All entries must be returned precisely as they appear.

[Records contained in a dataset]
========================
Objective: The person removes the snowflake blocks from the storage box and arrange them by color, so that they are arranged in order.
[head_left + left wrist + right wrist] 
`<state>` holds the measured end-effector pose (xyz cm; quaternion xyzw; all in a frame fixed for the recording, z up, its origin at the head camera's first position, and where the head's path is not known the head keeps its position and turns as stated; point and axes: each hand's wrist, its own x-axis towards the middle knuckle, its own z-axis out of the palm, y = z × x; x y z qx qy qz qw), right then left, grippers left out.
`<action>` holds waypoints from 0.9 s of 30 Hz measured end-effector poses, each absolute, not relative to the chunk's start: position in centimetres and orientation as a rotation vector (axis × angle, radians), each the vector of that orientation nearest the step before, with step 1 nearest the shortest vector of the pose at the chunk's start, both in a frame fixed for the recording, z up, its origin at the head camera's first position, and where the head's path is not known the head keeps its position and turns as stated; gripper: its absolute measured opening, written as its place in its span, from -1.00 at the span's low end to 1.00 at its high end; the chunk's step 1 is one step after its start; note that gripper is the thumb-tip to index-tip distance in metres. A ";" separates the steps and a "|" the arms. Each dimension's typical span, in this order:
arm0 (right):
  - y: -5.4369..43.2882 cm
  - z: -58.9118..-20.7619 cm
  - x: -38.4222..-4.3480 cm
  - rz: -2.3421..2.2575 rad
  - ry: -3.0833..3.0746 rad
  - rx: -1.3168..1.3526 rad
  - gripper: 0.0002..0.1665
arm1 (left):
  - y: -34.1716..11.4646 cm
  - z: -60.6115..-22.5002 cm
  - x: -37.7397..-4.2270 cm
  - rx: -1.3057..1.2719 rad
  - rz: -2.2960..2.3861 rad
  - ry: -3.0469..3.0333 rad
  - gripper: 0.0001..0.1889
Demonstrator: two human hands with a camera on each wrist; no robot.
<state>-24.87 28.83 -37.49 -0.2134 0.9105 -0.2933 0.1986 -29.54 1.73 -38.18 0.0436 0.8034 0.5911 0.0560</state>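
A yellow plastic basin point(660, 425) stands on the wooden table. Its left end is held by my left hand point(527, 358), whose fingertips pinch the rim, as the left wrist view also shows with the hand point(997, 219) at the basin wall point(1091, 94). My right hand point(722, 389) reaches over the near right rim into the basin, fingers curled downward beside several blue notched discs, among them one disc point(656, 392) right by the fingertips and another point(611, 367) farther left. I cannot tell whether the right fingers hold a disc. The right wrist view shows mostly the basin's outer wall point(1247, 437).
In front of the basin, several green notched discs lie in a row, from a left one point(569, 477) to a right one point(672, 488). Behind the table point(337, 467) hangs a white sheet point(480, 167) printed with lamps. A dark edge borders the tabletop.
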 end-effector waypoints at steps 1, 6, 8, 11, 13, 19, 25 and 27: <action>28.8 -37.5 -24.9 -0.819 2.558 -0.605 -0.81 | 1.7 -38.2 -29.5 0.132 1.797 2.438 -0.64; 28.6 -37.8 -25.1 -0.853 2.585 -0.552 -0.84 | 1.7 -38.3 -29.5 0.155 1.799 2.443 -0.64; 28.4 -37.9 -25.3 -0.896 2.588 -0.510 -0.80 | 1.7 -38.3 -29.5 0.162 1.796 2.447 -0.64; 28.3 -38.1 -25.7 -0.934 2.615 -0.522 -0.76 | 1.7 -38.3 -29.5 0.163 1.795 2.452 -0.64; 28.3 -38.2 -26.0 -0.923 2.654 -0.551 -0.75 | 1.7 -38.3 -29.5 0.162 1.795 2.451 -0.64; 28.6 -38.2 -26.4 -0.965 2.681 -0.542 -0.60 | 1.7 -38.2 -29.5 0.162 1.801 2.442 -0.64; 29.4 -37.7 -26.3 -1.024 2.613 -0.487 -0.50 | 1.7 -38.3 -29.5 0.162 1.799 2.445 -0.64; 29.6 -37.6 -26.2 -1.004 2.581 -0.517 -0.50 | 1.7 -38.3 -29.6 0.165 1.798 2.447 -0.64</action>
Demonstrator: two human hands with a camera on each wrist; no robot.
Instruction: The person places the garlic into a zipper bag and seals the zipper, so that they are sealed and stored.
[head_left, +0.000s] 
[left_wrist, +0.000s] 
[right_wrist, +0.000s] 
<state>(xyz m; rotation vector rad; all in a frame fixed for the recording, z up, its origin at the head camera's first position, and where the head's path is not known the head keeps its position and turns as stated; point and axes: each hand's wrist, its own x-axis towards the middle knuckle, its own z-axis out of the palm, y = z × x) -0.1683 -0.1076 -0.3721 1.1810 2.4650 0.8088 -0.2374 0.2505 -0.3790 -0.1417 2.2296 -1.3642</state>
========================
*EXERCISE ANSWER*
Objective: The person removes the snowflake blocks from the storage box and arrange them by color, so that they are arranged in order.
[head_left + left wrist + right wrist] 
`<state>` holds the measured end-effector pose (xyz cm; quaternion xyzw; all in a frame fixed for the recording, z up, its origin at the head camera's first position, and where the head's path is not known the head keeps its position and turns as stated; point and axes: each hand's wrist, its own x-axis towards the middle knuckle, its own z-axis out of the palm, y = z × x; x y z qx qy qz qw), right then left, grippers left out.
`<action>` holds waypoints from 0.9 s of 30 Hz measured end-effector poses, each absolute, not relative to the chunk's start: position in centimetres and orientation as a rotation vector (axis × angle, radians), each the vector of that orientation nearest the step before, with step 1 nearest the shortest vector of the pose at the chunk's start, both in a frame fixed for the recording, z up, its origin at the head camera's first position, and where the head's path is not known the head keeps its position and turns as stated; gripper: its absolute measured opening, written as its place in its span, from -1.00 at the span's low end to 1.00 at its high end; the chunk's step 1 is one step after its start; note that gripper is the thumb-tip to index-tip distance in metres. A ";" separates the steps and a "|" the arms. Each dimension's typical span, in this order:
arm0 (right):
  - y: -5.4369..43.2882 cm
  - z: -58.9118..-20.7619 cm
  - x: -38.4222..-4.3480 cm
  - rz: -2.3421..2.2575 rad
  - ry: -3.0833..3.0746 rad
  - rx: -1.3168..1.3526 rad
  - gripper: 0.0002..0.1665
arm1 (left):
  - y: -34.1716..11.4646 cm
  - z: -60.6115..-22.5002 cm
  - x: -37.7397..-4.2270 cm
  - rx: -1.3057..1.2719 rad
  - rz: -2.2960..2.3861 rad
  - ry: -3.0469..3.0333 rad
  - gripper: 0.0001..0.1889
Demonstrator: two human hands with a camera on each wrist; no robot.
<state>-24.87 28.83 -37.49 -0.2134 0.9105 -0.2933 0.1986 -29.54 1.73 -38.18 0.0436 0.8034 0.5911 0.0560</state>
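A yellow plastic basin point(660, 425) stands on the wooden table. Its left end is held by my left hand point(527, 358), whose fingertips pinch the rim, as the left wrist view also shows with the hand point(997, 219) at the basin wall point(1091, 94). My right hand point(722, 389) reaches over the near right rim into the basin, fingers curled downward beside several blue notched discs, among them one disc point(656, 392) right by the fingertips and another point(611, 367) farther left. I cannot tell whether the right fingers hold a disc. The right wrist view shows mostly the basin's outer wall point(1247, 437).
In front of the basin, several green notched discs lie in a row, from a left one point(569, 477) to a right one point(672, 488). Behind the table point(337, 467) hangs a white sheet point(480, 167) printed with lamps. A dark edge borders the tabletop.
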 end-effector waypoints at steps 1, 6, 8, 11, 13, 19, 25 and 27: <action>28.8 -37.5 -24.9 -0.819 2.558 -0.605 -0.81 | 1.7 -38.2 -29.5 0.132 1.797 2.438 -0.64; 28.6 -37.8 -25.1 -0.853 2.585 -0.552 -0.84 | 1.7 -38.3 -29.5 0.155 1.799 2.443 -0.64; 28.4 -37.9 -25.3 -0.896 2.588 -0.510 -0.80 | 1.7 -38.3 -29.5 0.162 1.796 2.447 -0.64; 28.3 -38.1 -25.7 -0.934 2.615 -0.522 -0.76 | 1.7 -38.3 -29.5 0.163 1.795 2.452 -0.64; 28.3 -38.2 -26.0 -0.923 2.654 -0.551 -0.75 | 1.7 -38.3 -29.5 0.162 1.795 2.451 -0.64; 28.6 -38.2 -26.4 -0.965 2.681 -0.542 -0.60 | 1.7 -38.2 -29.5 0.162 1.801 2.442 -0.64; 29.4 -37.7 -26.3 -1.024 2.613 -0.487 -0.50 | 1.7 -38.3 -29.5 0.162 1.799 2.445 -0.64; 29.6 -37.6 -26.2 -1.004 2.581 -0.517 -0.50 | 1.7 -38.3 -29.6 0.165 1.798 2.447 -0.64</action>
Demonstrator: two human hands with a camera on each wrist; no robot.
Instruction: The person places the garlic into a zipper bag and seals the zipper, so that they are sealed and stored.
[head_left, +0.000s] 
[left_wrist, +0.000s] 
[right_wrist, +0.000s] 
<state>(xyz m; rotation vector rad; all in a frame fixed for the recording, z up, its origin at the head camera's first position, and where the head's path is not known the head keeps its position and turns as stated; point and axes: each hand's wrist, its own x-axis towards the middle knuckle, its own z-axis out of the palm, y = z × x) -0.1683 -0.1076 -0.3721 1.1810 2.4650 0.8088 -0.2374 0.2505 -0.3790 -0.1417 2.2296 -1.3642</state>

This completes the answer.